• [Work instruction]: How many lines of the listing below contain "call"? State the number alone.

• [Data]:
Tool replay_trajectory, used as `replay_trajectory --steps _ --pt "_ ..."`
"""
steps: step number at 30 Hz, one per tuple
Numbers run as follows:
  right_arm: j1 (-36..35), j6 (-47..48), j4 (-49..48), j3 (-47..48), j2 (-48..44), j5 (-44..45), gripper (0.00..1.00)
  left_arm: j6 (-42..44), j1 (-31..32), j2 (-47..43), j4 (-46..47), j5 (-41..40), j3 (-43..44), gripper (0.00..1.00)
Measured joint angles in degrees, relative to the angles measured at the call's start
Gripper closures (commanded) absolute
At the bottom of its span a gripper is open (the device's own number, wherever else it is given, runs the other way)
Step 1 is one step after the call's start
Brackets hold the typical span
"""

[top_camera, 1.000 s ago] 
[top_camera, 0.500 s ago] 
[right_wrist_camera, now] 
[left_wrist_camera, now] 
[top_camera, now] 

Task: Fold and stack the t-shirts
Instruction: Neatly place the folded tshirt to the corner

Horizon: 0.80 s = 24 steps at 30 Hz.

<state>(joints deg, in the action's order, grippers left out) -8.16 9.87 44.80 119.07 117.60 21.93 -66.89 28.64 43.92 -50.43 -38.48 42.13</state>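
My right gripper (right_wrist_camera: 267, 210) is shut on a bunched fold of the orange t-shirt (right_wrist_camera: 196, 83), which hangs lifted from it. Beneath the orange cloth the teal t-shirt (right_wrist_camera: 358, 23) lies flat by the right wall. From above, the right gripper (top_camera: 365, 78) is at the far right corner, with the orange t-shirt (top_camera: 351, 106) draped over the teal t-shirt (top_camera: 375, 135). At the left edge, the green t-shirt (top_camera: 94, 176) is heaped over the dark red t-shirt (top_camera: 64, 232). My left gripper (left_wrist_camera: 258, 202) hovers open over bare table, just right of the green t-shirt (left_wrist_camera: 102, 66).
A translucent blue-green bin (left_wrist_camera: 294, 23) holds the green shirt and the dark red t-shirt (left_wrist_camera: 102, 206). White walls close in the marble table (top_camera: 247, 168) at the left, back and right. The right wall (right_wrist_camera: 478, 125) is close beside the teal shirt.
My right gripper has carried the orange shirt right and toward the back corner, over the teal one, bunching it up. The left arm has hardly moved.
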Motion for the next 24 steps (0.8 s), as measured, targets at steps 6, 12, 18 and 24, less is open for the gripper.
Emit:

• [Output of the task]: 2